Problem to solve ->
The data below is to be set down again exactly as written.

Data supplied ->
··········

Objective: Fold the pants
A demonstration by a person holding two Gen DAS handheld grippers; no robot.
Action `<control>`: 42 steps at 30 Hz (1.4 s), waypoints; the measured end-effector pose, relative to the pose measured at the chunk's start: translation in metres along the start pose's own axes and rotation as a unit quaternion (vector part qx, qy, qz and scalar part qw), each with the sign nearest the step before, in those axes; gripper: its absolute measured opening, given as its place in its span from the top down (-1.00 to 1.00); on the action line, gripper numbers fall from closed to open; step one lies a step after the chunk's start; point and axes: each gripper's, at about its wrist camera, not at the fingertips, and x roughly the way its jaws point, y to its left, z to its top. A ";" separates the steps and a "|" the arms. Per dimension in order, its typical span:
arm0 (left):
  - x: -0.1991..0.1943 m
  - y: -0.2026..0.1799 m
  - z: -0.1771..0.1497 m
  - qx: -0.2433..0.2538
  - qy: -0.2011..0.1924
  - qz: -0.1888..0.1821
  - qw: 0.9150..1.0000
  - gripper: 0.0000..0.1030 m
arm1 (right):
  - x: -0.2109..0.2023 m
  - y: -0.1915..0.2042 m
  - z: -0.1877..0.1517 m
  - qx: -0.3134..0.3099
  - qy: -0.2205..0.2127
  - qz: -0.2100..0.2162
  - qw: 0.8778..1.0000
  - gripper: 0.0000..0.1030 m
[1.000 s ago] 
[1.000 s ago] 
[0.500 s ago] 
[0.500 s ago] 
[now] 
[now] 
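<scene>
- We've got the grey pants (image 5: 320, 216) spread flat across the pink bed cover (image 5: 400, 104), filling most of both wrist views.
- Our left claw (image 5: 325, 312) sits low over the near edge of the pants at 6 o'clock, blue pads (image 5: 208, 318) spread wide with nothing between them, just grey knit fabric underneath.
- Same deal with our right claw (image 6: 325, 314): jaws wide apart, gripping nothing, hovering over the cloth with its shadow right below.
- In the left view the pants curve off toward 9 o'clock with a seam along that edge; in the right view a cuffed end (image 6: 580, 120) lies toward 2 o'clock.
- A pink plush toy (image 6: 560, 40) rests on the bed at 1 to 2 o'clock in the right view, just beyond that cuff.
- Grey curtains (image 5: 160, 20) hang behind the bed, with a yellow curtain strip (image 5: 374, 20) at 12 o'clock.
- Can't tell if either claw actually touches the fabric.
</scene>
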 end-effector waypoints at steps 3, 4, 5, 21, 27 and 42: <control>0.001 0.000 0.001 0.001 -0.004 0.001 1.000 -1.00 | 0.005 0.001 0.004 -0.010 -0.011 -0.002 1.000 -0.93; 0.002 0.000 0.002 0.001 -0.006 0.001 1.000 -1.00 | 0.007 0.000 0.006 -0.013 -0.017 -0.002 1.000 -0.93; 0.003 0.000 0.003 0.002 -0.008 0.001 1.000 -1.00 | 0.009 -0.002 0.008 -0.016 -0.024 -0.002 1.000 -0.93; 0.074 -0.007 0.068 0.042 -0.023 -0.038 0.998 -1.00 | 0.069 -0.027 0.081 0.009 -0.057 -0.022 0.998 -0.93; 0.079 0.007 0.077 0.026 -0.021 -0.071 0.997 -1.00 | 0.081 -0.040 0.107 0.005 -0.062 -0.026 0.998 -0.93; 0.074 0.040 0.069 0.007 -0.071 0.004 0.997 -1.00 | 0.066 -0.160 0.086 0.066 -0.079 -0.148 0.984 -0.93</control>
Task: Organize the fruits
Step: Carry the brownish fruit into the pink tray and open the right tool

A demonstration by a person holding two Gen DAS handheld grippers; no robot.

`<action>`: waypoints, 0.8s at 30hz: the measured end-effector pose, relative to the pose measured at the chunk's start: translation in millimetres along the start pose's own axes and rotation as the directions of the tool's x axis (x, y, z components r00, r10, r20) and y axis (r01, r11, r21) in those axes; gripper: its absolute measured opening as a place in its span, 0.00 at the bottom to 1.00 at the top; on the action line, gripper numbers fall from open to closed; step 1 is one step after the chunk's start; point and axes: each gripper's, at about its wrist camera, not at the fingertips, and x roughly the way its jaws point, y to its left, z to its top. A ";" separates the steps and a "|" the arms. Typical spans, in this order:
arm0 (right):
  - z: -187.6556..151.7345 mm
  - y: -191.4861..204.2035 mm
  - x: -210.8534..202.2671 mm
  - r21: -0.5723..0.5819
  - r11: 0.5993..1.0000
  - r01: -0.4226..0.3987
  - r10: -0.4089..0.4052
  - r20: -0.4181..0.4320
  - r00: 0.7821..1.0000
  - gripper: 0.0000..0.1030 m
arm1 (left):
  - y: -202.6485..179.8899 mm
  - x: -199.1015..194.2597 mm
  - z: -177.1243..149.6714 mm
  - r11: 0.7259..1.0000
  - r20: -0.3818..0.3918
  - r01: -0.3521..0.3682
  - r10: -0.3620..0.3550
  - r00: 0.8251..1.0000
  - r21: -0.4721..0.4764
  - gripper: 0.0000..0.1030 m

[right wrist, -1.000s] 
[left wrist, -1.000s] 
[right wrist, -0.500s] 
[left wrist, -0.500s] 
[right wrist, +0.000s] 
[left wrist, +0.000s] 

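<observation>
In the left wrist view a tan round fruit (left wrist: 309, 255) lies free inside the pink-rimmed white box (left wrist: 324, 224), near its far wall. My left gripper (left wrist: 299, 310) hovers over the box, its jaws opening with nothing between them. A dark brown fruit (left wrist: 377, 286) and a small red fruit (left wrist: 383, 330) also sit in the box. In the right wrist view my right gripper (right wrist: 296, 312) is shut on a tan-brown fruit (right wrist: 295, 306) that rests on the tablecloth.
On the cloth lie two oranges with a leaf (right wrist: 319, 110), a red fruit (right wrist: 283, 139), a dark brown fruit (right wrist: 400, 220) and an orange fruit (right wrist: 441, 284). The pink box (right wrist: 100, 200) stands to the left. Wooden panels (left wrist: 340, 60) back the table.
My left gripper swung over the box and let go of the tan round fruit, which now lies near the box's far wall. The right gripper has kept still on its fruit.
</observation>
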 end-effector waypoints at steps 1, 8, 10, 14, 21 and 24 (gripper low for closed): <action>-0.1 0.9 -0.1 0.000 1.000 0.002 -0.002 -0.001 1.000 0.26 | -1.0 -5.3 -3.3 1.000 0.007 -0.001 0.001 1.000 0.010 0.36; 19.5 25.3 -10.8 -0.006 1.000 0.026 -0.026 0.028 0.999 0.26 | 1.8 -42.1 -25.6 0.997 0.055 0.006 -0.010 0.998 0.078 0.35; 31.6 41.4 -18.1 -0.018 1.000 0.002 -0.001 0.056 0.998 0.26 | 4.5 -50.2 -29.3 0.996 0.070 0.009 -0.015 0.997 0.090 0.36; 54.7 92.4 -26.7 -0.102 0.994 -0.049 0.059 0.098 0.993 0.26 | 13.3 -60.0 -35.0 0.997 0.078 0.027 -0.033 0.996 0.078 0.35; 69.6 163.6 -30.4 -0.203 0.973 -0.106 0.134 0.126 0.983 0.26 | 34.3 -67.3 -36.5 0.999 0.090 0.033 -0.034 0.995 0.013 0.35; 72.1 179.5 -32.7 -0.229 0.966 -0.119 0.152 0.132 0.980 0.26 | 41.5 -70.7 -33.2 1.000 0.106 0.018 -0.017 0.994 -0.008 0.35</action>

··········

Response below ->
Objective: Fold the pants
A demonstration by a person holding two Gen DAS handheld grippers; no robot.
Action `<control>`: 42 steps at 30 Hz (1.4 s), waypoints; the measured end-effector pose, relative to the pose measured at the chunk's start: translation in metres along the start pose's own axes and rotation as a unit quaternion (vector part qx, qy, qz and scalar part qw), each with the sign nearest the step before, in those axes; gripper: its absolute measured opening, given as its place in its span from the top down (-1.00 to 1.00); on the action line, gripper numbers fall from closed to open; step one lies a step after the chunk's start; point and axes: each gripper's, at about its wrist camera, not at the fingertips, and x roughly the way its jaws point, y to its left, z to its top. A ";" separates the steps and a "|" the arms. Per dimension in order, its typical span:
arm0 (left):
  - x: -0.1991..0.1943 m
  - y: -0.2026..0.1799 m
  - z: -0.1771..0.1497 m
  - qx: -0.2433..0.2538
  - qy: -0.2011..0.1924
  - qz: -0.1888..0.1821
  - qw: 0.9150..1.0000
  - gripper: 0.0000..0.1030 m
arm1 (right):
  - x: -0.2109..0.2023 m
  - y: -0.1915..0.2042 m
  - z: -0.1877..0.1517 m
  - qx: -0.3134..0.3099
  - qy: -0.2205..0.2127
  - qz: -0.2100..0.2162
  - qw: 0.8778..1.0000
  - gripper: 0.0000..0.1030 m
[1.000 s ago] 
[1.000 s ago] 
[0.500 s ago] 
[0.500 s ago] 
[now] 
[now] 
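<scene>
- We've got the grey pants (image 5: 320, 216) spread flat across the pink bed cover (image 5: 400, 104), filling most of both wrist views.
- Our left claw (image 5: 325, 312) sits low over the near edge of the pants at 6 o'clock, blue pads (image 5: 208, 318) spread wide with nothing between them, just grey knit fabric underneath.
- Same deal with our right claw (image 6: 325, 314): jaws wide apart, gripping nothing, hovering over the cloth with its shadow right below.
- In the left view the pants curve off toward 9 o'clock with a seam along that edge; in the right view a cuffed end (image 6: 580, 120) lies toward 2 o'clock.
- A pink plush toy (image 6: 560, 40) rests on the bed at 1 to 2 o'clock in the right view, just beyond that cuff.
- Grey curtains (image 5: 160, 20) hang behind the bed, with a yellow curtain strip (image 5: 374, 20) at 12 o'clock.
- Can't tell if either claw actually touches the fabric.
</scene>
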 end-effector waypoints at steps 3, 4, 5, 21, 27 and 42: <control>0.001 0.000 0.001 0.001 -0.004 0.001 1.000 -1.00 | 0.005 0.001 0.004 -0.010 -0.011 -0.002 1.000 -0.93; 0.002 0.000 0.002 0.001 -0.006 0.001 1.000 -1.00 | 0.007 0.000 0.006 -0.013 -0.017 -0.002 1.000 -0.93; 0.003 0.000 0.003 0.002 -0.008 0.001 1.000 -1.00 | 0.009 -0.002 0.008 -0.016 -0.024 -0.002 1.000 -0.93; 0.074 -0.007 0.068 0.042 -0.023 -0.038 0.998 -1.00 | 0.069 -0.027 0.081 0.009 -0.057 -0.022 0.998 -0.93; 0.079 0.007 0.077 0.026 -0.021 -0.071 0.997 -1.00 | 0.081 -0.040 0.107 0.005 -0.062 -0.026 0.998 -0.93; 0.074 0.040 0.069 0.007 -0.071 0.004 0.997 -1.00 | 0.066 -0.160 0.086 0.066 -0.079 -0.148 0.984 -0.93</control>
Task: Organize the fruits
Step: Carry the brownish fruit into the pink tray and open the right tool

A demonstration by a person holding two Gen DAS handheld grippers; no robot.

`<action>`: waypoints, 0.8s at 30hz: the measured end-effector pose, relative to the pose measured at the chunk's start: translation in millimetres along the start pose's own axes and rotation as the directions of the tool's x axis (x, y, z components r00, r10, r20) and y axis (r01, r11, r21) in those axes; gripper: its absolute measured opening as a place in its span, 0.00 at the bottom to 1.00 at the top; on the action line, gripper numbers fall from open to closed; step 1 is one step after the chunk's start; point and axes: each gripper's, at about its wrist camera, not at the fingertips, and x roughly the way its jaws point, y to its left, z to its top. A ";" separates the steps and a "|" the arms. Typical spans, in this order:
arm0 (right):
  - z: -187.6556..151.7345 mm
  - y: -191.4861..204.2035 mm
  - x: -210.8534..202.2671 mm
  - r21: -0.5723..0.5819
  - r11: 0.5993..1.0000
  - r01: -0.4226..0.3987
  - r10: -0.4089..0.4052
  - r20: -0.4181..0.4320
  - r00: 0.7821..1.0000
  - gripper: 0.0000..0.1030 m
arm1 (left):
  - y: -202.6485..179.8899 mm
  - x: -199.1015..194.2597 mm
  - z: -177.1243..149.6714 mm
  - r11: 0.7259..1.0000
  - r20: -0.3818..0.3918
  - r01: -0.3521..0.3682
  - r10: -0.3620..0.3550
  - r00: 0.8251..1.0000
  - r21: -0.4721..0.4764
  - gripper: 0.0000..0.1030 m

[right wrist, -1.000s] 
[left wrist, -1.000s] 
[right wrist, -0.500s] 
[left wrist, -0.500s] 
[right wrist, +0.000s] 
[left wrist, +0.000s] 

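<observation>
In the left wrist view a tan round fruit (left wrist: 309, 255) lies free inside the pink-rimmed white box (left wrist: 324, 224), near its far wall. My left gripper (left wrist: 299, 310) hovers over the box, its jaws opening with nothing between them. A dark brown fruit (left wrist: 377, 286) and a small red fruit (left wrist: 383, 330) also sit in the box. In the right wrist view my right gripper (right wrist: 296, 312) is shut on a tan-brown fruit (right wrist: 295, 306) that rests on the tablecloth.
On the cloth lie two oranges with a leaf (right wrist: 319, 110), a red fruit (right wrist: 283, 139), a dark brown fruit (right wrist: 400, 220) and an orange fruit (right wrist: 441, 284). The pink box (right wrist: 100, 200) stands to the left. Wooden panels (left wrist: 340, 60) back the table.
My left gripper swung over the box and let go of the tan round fruit, which now lies near the box's far wall. The right gripper has kept still on its fruit.
</observation>
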 end-effector waypoints at steps 1, 8, 10, 14, 21 and 24 (gripper low for closed): <action>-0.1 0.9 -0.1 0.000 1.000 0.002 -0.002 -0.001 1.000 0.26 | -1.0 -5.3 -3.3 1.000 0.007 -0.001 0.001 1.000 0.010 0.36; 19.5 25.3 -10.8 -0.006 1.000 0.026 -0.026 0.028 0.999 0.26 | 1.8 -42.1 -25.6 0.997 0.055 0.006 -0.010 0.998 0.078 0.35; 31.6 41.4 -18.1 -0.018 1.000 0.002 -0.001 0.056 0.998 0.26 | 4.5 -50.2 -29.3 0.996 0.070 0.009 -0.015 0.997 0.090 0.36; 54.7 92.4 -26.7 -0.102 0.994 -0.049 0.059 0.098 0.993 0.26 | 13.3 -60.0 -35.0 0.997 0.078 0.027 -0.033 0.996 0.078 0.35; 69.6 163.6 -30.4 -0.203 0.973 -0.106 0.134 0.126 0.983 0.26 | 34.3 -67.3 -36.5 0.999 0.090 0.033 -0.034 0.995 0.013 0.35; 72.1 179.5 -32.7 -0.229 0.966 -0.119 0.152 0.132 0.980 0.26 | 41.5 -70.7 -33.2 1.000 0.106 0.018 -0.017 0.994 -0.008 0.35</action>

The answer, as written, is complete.